- Task brief
Could you print the full listing again, exactly as written?

- Data under study
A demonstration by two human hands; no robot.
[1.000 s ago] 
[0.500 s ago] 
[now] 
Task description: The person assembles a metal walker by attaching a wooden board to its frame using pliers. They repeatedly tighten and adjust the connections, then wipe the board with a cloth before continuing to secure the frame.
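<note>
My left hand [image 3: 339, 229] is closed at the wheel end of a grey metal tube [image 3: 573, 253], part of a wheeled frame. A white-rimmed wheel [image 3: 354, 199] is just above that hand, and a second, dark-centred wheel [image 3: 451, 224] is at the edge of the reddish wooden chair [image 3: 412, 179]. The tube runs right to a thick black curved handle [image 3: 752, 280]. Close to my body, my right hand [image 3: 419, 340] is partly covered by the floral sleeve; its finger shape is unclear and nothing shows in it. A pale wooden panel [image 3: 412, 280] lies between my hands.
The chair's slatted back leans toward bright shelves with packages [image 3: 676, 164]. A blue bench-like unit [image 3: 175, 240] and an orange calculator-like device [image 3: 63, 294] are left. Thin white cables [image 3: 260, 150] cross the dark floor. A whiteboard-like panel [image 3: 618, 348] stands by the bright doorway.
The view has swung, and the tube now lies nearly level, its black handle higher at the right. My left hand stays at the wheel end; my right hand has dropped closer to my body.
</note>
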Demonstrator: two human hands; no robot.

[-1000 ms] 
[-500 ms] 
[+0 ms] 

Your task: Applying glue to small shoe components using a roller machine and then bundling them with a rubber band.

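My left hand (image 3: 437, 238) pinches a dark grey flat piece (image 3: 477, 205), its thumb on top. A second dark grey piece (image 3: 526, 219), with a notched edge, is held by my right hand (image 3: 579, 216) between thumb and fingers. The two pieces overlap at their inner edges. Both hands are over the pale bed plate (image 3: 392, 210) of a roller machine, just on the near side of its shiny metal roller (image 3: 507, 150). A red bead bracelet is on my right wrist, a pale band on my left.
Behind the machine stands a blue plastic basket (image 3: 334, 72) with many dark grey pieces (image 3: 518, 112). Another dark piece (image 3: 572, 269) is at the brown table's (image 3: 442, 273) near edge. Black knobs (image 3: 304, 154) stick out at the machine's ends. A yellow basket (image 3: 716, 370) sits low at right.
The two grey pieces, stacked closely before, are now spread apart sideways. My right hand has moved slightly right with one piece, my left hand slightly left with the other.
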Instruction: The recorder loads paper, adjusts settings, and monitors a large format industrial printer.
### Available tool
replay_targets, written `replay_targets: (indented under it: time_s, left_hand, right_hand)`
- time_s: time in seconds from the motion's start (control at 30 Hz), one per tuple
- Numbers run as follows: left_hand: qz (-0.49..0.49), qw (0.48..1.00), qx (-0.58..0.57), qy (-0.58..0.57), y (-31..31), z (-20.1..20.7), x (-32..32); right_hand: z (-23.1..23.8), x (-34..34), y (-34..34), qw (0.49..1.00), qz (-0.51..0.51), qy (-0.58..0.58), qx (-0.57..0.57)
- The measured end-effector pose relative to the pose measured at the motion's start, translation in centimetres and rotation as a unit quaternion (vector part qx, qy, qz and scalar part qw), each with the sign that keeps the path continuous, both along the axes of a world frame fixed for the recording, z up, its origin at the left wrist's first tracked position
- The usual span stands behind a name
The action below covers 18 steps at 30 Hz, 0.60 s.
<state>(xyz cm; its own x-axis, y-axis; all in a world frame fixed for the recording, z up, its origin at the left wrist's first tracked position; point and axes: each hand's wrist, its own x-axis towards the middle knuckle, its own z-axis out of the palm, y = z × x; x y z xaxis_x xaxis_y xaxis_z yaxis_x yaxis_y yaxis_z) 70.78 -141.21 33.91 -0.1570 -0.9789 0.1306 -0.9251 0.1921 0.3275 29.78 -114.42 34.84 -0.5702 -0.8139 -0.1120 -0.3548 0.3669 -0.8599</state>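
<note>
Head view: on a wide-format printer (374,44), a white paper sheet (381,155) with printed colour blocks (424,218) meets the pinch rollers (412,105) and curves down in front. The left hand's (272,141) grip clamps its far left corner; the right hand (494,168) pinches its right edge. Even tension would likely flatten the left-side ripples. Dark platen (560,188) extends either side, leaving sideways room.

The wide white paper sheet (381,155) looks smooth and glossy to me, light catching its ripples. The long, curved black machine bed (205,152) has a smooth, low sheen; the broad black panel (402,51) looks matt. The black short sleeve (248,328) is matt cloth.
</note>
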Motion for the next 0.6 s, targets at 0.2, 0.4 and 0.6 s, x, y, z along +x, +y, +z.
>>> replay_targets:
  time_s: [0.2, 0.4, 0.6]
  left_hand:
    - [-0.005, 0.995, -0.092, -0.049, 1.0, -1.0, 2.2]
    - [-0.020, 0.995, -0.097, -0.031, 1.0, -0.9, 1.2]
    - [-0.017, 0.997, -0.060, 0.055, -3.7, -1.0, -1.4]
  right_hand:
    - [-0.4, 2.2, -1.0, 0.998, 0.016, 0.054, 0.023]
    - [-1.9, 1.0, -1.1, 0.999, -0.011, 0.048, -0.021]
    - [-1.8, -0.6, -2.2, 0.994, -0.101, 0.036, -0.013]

- Exercise solution
A demonstration by two human hands; no robot.
[1.000 s ago] 
[0.500 s ago] 
[now] 
Task description: The person assembles a metal walker by attaching a wooden board to its frame using pliers. They repeatedly tighten and adjust the connections, then wipe the board with a cloth before continuing to secure the frame.
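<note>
My left hand [image 3: 339, 229] is closed at the wheel end of a grey metal tube [image 3: 573, 253], part of a wheeled frame. A white-rimmed wheel [image 3: 354, 199] is just above that hand, and a second, dark-centred wheel [image 3: 451, 224] is at the edge of the reddish wooden chair [image 3: 412, 179]. The tube runs right to a thick black curved handle [image 3: 752, 280]. Close to my body, my right hand [image 3: 419, 340] is partly covered by the floral sleeve; its finger shape is unclear and nothing shows in it. A pale wooden panel [image 3: 412, 280] lies between my hands.
The chair's slatted back leans toward bright shelves with packages [image 3: 676, 164]. A blue bench-like unit [image 3: 175, 240] and an orange calculator-like device [image 3: 63, 294] are left. Thin white cables [image 3: 260, 150] cross the dark floor. A whiteboard-like panel [image 3: 618, 348] stands by the bright doorway.
The view has swung, and the tube now lies nearly level, its black handle higher at the right. My left hand stays at the wheel end; my right hand has dropped closer to my body.
</note>
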Demonstrator: two human hands; no robot.

[-1000 ms] 
[-500 ms] 
[+0 ms] 

Your task: Applying glue to small shoe components using a roller machine and then bundling them with a rubber band.

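My left hand (image 3: 437, 238) pinches a dark grey flat piece (image 3: 477, 205), its thumb on top. A second dark grey piece (image 3: 526, 219), with a notched edge, is held by my right hand (image 3: 579, 216) between thumb and fingers. The two pieces overlap at their inner edges. Both hands are over the pale bed plate (image 3: 392, 210) of a roller machine, just on the near side of its shiny metal roller (image 3: 507, 150). A red bead bracelet is on my right wrist, a pale band on my left.
Behind the machine stands a blue plastic basket (image 3: 334, 72) with many dark grey pieces (image 3: 518, 112). Another dark piece (image 3: 572, 269) is at the brown table's (image 3: 442, 273) near edge. Black knobs (image 3: 304, 154) stick out at the machine's ends. A yellow basket (image 3: 716, 370) sits low at right.
The two grey pieces, stacked closely before, are now spread apart sideways. My right hand has moved slightly right with one piece, my left hand slightly left with the other.
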Instruction: The recorder loads paper, adjusts settings, and monitors a large format industrial printer.
### Available tool
replay_targets, written `replay_targets: (indented under it: time_s, left_hand, right_hand)`
- time_s: time in seconds from the motion's start (control at 30 Hz), one per tuple
- Numbers run as follows: left_hand: qz (-0.49..0.49), qw (0.48..1.00), qx (-0.58..0.57), qy (-0.58..0.57), y (-31..31), z (-20.1..20.7), x (-32..32); right_hand: z (-23.1..23.8), x (-34..34), y (-34..34), qw (0.49..1.00), qz (-0.51..0.51), qy (-0.58..0.58), qx (-0.57..0.57)
- The measured end-effector pose relative to the pose measured at the motion's start, translation in centimetres and rotation as a unit quaternion (vector part qx, qy, qz and scalar part qw), each with the sign that keeps the path continuous, both along the axes of a world frame fixed for the recording, z up, its origin at the left wrist's first tracked position
- The usual span stands behind a name
The action below covers 18 steps at 30 Hz, 0.60 s.
<state>(xyz cm; its own x-axis, y-axis; all in a world frame fixed for the recording, z up, its origin at the left wrist's first tracked position; point and axes: each hand's wrist, its own x-axis towards the middle knuckle, its own z-axis out of the palm, y = z × x; x y z xaxis_x xaxis_y xaxis_z yaxis_x yaxis_y yaxis_z) 70.78 -141.21 33.91 -0.1570 -0.9789 0.1306 -0.9251 0.1921 0.3275 29.78 -114.42 34.84 -0.5702 -0.8139 -0.1120 -0.3548 0.3669 -0.8599</state>
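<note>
Head view: on a wide-format printer (374,44), a white paper sheet (381,155) with printed colour blocks (424,218) meets the pinch rollers (412,105) and curves down in front. The left hand's (272,141) grip clamps its far left corner; the right hand (494,168) pinches its right edge. Even tension would likely flatten the left-side ripples. Dark platen (560,188) extends either side, leaving sideways room.

The wide white paper sheet (381,155) looks smooth and glossy to me, light catching its ripples. The long, curved black machine bed (205,152) has a smooth, low sheen; the broad black panel (402,51) looks matt. The black short sleeve (248,328) is matt cloth.
</note>
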Motion for the next 0.6 s, targets at 0.2, 0.4 and 0.6 s, x, y, z along +x, +y, +z.
>>> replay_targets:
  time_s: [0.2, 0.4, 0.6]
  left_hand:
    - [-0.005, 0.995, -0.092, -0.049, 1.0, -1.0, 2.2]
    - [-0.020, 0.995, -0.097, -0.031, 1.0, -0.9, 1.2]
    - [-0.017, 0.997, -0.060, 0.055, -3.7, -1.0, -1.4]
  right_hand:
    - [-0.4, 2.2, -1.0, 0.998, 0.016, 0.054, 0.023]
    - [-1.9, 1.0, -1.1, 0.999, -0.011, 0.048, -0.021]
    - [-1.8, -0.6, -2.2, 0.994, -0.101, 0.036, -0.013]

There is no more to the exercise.